SUPPLIED MATERIAL →
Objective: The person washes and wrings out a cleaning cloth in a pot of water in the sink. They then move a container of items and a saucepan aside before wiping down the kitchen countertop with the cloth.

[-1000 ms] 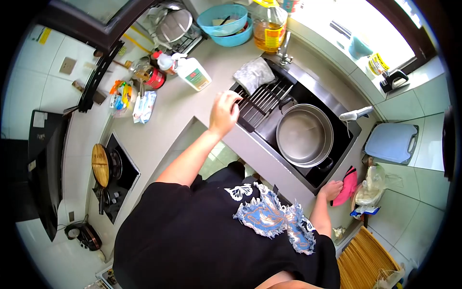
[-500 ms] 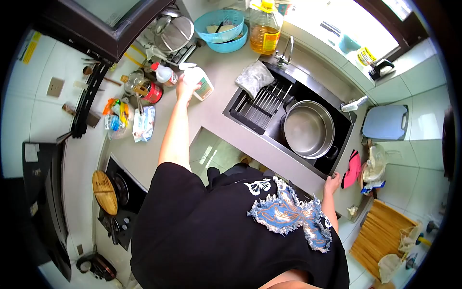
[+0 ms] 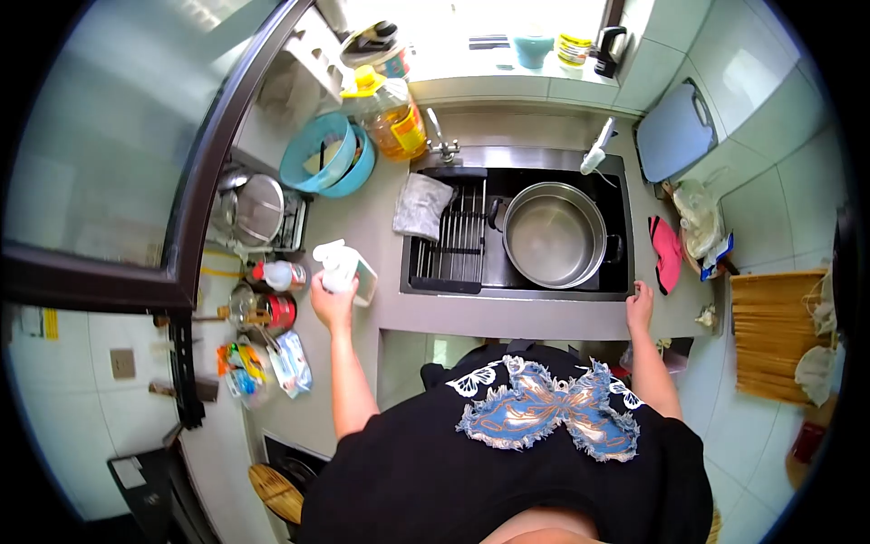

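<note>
My left hand (image 3: 333, 304) is wrapped round the upper part of a white pump bottle (image 3: 364, 283) on the counter, left of the sink. At the sink's lower right corner, my right hand (image 3: 640, 306) rests on the counter edge, its fingers partly visible; whether they are apart is unclear. A large steel pot (image 3: 555, 236) sits in the black sink (image 3: 517, 292). Beside it lies a drying rack (image 3: 464, 238), with a grey cloth (image 3: 421, 205) over its left side. The pink cloth (image 3: 666, 255) is to the right of the sink, near my right hand.
Behind the sink's left end stand an oil jug (image 3: 392, 123) and blue bowls (image 3: 319, 156). A red-capped bottle (image 3: 280, 276), a jar (image 3: 276, 311) and wipes (image 3: 291, 364) are at the left. The faucet (image 3: 441, 145) rises behind the sink. An open cabinet door (image 3: 118, 136) hangs upper left.
My left hand has gone from beside the rack to the white bottle and closed round it. My right hand stays by the sink corner. The view has turned and shifted.
</note>
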`<state>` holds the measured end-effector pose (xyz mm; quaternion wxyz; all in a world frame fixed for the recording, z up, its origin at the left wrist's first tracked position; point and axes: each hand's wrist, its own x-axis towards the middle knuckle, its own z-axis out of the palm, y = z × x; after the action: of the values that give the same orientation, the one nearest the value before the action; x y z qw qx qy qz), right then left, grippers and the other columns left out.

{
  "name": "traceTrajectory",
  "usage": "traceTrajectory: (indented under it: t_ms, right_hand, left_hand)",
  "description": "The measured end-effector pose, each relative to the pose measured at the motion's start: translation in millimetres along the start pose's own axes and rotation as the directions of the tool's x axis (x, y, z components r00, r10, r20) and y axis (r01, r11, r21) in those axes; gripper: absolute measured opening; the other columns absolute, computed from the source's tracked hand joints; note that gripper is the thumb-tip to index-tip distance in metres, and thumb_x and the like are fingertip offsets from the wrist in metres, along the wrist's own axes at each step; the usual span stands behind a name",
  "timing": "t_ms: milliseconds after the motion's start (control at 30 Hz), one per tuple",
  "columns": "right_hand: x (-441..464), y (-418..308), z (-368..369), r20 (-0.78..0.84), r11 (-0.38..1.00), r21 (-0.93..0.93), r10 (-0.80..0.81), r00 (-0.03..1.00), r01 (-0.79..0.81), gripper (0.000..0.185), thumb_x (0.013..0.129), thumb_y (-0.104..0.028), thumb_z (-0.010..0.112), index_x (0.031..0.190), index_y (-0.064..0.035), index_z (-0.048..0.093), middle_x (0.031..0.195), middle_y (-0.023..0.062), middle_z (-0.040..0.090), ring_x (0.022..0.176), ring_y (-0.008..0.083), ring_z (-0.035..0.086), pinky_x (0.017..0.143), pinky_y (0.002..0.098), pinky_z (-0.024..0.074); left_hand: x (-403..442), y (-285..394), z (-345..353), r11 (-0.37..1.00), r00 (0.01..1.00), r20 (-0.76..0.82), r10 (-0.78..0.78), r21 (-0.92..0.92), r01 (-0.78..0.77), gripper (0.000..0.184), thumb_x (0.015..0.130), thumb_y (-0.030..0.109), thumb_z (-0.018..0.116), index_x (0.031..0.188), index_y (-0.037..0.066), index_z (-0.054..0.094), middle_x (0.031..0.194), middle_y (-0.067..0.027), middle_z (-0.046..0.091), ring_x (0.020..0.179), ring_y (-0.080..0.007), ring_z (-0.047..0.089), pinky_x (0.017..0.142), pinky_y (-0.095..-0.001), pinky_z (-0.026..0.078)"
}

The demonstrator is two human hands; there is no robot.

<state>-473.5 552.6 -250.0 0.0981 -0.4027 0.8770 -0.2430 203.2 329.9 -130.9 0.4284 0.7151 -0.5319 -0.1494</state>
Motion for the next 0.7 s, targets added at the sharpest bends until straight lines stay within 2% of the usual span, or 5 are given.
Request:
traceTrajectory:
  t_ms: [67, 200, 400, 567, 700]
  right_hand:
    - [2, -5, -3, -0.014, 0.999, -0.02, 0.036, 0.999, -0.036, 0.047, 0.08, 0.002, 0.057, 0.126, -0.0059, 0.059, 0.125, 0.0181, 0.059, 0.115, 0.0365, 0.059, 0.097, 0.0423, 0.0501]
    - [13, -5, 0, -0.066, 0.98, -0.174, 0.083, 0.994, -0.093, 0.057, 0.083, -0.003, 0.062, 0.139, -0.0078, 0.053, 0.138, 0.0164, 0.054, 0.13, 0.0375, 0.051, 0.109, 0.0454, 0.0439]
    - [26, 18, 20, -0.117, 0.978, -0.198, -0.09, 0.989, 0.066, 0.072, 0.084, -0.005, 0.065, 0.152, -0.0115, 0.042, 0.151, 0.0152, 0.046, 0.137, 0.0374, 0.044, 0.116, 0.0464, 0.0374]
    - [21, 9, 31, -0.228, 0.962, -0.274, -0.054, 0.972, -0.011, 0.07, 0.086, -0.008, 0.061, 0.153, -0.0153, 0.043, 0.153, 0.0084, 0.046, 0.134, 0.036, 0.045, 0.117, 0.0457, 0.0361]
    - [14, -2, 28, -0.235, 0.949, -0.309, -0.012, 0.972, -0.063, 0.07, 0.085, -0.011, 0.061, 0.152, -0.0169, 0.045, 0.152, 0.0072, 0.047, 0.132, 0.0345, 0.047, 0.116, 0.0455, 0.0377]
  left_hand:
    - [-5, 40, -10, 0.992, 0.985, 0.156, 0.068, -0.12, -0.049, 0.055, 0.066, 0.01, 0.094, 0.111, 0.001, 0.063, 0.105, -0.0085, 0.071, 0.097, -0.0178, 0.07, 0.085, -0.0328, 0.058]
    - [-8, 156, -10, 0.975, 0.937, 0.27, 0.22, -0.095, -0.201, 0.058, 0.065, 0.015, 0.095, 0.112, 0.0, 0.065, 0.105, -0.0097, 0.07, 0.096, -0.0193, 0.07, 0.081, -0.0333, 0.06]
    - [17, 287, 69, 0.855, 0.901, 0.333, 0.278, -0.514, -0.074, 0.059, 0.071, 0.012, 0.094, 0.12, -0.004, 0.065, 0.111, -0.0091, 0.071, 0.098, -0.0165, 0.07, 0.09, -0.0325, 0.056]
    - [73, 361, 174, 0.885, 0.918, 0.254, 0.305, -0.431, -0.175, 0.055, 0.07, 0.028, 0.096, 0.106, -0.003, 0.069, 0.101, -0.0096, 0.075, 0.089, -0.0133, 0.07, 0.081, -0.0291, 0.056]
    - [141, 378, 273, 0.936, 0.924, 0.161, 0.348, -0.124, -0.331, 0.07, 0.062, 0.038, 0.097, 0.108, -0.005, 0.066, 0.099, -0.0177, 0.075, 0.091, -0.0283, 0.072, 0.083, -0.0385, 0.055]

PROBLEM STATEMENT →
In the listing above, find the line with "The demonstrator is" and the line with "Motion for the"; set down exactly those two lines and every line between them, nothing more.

EXERCISE SOLUTION →
The demonstrator is two human hands; there is no robot.

<state>-473.5 552.6 -250.0 0.0981 -0.4027 0.8770 -0.2430 203.2 329.9 -130.9 0.4284 0.7151 -0.5319 -0.1494</state>
Motion for the next 0.7 s, targets added at the sharpest bends until straight lines stay within 2% of the usual span, or 5 are given.

This answer requires no additional content.